#### [Source information]
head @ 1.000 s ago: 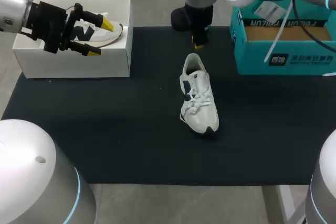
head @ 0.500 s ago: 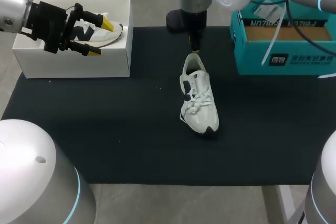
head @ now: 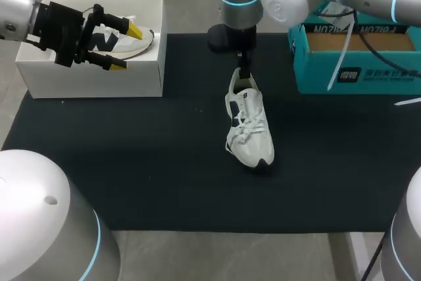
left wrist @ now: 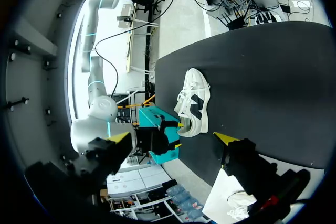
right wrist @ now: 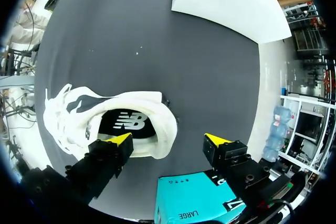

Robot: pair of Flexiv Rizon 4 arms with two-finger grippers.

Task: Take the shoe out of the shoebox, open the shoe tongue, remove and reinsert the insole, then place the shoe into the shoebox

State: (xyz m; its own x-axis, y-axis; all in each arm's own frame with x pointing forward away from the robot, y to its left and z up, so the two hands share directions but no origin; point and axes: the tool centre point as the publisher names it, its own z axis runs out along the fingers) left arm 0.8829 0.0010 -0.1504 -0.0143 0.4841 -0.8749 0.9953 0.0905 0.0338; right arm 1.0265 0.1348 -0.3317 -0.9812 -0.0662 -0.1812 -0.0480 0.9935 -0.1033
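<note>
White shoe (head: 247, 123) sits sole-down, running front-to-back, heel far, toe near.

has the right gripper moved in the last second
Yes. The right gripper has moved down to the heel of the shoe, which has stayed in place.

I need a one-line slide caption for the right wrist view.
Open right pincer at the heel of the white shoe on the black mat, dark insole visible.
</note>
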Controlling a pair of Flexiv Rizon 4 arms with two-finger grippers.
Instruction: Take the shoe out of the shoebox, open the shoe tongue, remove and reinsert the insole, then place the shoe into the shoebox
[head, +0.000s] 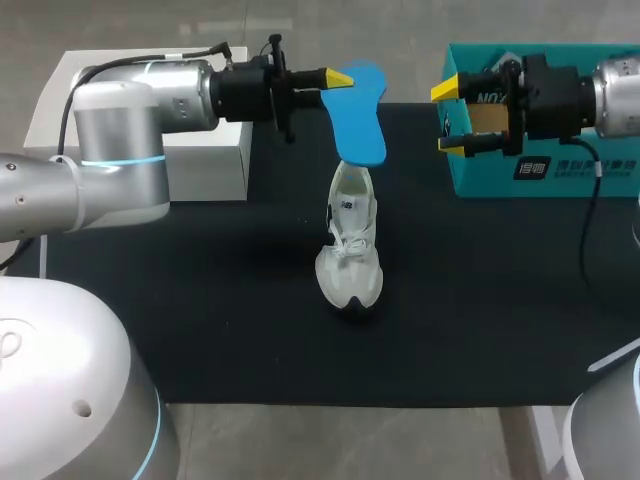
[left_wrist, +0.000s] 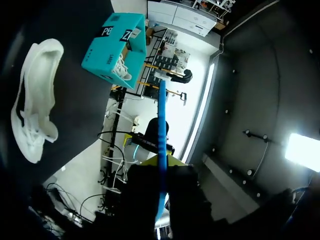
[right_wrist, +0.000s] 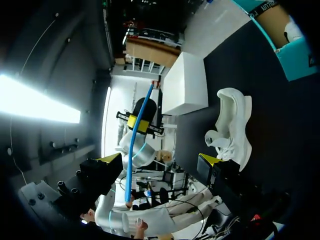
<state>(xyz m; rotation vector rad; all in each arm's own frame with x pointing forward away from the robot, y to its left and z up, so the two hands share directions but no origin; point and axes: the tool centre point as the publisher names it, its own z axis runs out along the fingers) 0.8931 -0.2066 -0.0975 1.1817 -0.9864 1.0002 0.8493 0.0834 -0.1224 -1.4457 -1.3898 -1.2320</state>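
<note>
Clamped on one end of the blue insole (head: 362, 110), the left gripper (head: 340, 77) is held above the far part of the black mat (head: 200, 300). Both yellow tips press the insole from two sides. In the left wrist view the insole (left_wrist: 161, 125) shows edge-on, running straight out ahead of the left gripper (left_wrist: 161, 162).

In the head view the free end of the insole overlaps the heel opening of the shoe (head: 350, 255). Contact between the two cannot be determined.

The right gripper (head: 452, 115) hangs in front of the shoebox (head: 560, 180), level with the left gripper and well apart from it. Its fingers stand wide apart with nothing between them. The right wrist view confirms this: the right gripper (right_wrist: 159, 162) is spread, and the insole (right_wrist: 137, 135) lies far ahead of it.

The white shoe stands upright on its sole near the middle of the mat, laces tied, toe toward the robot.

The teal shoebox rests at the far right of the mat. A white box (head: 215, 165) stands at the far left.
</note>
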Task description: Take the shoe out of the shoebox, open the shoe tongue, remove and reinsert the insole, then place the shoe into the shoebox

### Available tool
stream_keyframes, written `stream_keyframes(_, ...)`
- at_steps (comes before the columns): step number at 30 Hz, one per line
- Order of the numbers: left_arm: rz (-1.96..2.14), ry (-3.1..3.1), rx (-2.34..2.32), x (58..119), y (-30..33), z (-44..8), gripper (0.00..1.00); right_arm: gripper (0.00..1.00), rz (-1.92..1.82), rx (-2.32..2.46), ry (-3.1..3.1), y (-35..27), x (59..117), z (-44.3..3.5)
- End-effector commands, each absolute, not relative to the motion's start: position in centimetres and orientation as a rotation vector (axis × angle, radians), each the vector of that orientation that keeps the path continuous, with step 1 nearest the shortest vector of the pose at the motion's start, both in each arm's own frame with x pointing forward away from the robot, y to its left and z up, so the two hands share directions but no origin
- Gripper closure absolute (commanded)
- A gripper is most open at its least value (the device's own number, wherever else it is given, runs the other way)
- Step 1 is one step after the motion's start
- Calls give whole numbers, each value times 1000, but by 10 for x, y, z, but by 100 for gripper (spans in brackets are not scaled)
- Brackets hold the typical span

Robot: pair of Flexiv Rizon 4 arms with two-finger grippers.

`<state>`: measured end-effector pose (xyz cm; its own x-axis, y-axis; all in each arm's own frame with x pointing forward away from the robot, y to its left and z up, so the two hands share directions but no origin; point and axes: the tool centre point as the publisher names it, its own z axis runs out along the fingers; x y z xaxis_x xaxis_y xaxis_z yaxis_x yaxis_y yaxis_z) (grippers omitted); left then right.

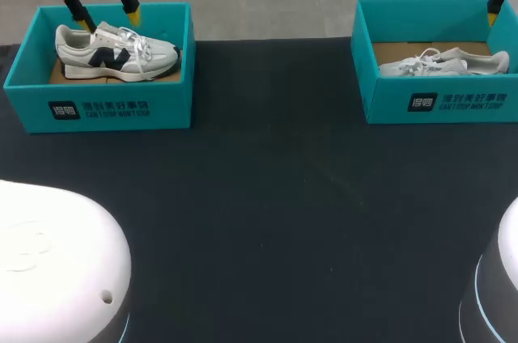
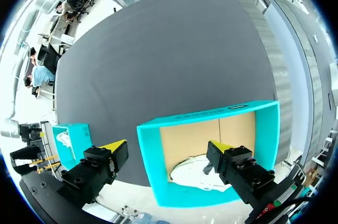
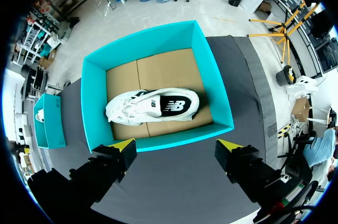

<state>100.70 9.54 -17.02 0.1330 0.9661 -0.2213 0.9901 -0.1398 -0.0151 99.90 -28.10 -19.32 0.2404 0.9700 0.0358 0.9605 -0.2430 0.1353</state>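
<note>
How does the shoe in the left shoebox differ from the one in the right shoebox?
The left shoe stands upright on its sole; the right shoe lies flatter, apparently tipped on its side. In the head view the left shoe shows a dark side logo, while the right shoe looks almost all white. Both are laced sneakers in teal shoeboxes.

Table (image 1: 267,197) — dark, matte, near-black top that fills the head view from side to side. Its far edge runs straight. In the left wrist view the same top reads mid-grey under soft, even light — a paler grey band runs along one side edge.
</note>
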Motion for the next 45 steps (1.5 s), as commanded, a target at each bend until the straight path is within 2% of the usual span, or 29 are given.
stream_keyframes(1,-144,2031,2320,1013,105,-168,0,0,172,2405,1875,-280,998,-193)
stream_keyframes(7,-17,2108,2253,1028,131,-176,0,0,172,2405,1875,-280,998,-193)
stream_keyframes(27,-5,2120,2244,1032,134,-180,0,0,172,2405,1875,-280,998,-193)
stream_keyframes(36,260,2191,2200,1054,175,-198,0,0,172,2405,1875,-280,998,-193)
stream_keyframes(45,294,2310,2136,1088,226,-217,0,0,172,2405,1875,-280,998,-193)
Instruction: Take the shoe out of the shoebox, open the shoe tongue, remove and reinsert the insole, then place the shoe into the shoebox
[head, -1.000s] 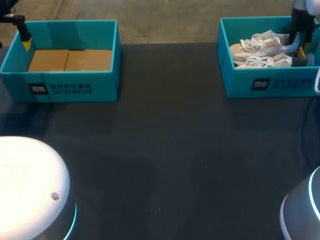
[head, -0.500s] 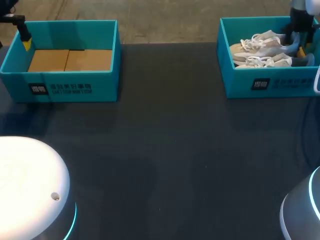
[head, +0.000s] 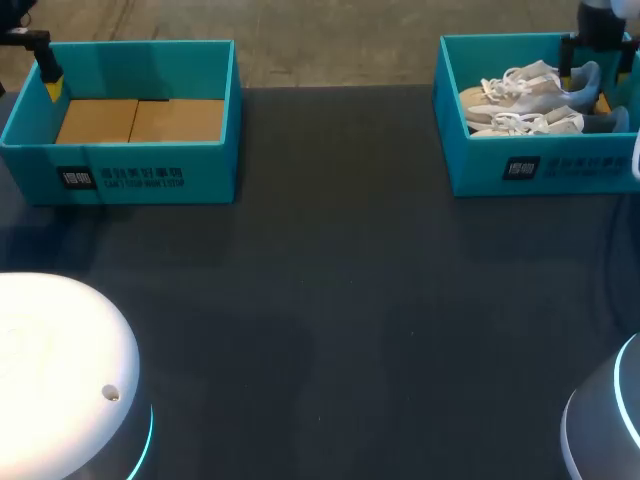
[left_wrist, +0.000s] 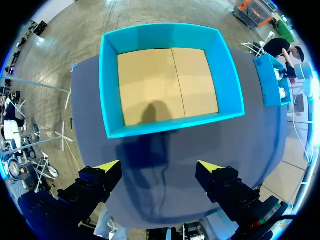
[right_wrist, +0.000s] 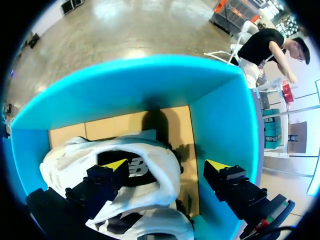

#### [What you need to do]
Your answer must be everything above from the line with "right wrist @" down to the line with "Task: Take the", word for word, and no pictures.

#### [Completed task]
right wrist @ now: 

Robot: pair of Flexiv Rizon 4 arms with two-finger grippers.

Task: Take the shoe out of the shoebox, open the shoe tongue, remove and reinsert the insole, then place the shoe into the shoebox

That completes the output for this exercise.